━━━ Data for analysis ━━━

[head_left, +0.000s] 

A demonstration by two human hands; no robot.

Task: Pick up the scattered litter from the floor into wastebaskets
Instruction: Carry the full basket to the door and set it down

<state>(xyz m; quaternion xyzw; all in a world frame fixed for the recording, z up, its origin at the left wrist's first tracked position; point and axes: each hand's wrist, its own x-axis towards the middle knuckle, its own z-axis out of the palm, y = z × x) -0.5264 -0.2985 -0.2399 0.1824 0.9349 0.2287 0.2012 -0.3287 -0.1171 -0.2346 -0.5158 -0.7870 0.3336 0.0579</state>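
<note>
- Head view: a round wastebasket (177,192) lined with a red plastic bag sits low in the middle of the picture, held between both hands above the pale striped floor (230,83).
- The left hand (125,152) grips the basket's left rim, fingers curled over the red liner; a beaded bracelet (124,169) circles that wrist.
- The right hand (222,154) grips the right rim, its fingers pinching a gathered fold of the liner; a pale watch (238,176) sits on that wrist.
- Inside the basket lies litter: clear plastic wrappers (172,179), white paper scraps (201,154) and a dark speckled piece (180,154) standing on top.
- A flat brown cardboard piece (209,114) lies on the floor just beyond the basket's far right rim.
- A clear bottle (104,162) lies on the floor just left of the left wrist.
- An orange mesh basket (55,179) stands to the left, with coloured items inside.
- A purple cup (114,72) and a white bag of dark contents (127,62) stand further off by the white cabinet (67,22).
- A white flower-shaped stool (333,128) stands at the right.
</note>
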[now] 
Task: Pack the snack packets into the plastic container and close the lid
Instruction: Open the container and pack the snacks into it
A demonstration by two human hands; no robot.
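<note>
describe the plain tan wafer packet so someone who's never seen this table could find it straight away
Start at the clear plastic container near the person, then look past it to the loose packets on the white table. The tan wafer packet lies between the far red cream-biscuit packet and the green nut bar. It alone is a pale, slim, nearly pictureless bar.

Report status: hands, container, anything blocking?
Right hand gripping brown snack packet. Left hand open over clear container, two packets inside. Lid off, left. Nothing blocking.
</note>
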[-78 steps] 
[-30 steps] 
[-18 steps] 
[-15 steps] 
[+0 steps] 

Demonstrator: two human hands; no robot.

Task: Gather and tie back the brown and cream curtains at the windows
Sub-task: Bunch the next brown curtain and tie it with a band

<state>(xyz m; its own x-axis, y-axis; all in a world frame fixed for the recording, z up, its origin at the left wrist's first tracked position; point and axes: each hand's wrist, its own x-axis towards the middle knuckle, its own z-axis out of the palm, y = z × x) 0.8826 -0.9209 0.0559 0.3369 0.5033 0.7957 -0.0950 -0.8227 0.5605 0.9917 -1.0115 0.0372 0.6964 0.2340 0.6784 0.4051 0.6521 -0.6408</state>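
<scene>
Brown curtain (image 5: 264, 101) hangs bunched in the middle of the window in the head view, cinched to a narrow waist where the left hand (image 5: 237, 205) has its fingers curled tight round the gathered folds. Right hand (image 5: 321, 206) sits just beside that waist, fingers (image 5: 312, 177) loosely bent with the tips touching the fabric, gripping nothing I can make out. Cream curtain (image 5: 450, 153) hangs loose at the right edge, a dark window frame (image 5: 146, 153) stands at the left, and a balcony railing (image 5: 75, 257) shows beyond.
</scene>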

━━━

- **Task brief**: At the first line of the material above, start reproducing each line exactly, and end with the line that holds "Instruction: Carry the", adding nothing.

- **Exercise answer**:
[head_left, +0.000s] 

A demonstration by two human hands; no robot.

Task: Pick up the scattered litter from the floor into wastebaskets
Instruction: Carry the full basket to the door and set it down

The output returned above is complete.